Task objective: Copy each line of the material below that includes the string "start".

---*---

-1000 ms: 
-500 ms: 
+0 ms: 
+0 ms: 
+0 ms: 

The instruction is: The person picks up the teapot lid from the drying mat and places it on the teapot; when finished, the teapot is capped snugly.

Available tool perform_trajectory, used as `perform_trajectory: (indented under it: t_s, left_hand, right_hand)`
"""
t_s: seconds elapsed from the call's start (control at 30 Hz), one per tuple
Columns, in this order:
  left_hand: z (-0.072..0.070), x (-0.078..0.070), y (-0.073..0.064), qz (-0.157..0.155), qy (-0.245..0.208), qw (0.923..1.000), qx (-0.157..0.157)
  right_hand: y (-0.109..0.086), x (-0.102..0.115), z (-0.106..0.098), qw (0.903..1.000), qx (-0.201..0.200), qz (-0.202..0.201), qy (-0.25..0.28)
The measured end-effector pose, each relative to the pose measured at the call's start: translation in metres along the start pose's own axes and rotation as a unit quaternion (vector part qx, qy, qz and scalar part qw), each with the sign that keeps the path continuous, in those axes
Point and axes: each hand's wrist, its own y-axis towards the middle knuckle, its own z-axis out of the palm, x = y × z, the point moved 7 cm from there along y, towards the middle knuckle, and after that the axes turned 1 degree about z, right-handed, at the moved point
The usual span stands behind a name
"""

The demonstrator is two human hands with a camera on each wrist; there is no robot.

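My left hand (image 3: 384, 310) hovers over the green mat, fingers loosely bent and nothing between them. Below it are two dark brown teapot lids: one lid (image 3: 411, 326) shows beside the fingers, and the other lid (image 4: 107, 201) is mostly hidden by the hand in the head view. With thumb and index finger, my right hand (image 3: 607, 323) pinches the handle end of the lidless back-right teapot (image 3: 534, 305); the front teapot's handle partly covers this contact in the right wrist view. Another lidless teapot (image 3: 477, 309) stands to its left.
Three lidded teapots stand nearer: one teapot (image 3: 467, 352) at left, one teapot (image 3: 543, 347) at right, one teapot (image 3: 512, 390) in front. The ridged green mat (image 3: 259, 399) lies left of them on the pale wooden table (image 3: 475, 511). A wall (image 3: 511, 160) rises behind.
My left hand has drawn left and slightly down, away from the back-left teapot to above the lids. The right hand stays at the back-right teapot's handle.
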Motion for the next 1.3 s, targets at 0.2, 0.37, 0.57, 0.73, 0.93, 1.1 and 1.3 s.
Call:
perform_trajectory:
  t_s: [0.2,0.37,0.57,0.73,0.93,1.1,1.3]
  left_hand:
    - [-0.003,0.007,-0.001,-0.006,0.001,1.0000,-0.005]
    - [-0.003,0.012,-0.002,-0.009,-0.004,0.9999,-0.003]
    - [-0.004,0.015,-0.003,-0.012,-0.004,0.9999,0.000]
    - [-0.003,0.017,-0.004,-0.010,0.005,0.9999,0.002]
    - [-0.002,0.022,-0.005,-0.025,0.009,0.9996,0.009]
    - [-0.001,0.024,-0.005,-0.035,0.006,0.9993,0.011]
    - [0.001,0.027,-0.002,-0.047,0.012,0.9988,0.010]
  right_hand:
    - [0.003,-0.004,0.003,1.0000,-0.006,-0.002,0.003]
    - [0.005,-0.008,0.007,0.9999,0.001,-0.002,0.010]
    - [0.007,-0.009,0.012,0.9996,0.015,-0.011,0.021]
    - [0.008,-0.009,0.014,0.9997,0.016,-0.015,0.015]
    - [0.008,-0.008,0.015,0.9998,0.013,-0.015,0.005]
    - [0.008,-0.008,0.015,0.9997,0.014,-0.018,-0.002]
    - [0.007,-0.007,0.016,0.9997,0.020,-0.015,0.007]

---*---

Answer to this exercise:
t_s: seconds elapsed from the call's start (control at 30 Hz), one per tuple
The measured end-effector pose, each relative to the pose measured at the call's start: translation in metres along the start pose's own axes and rotation as a unit quaternion (vector part qx, qy, qz and scalar part qw), each with the sign that keeps the path continuous, in those axes

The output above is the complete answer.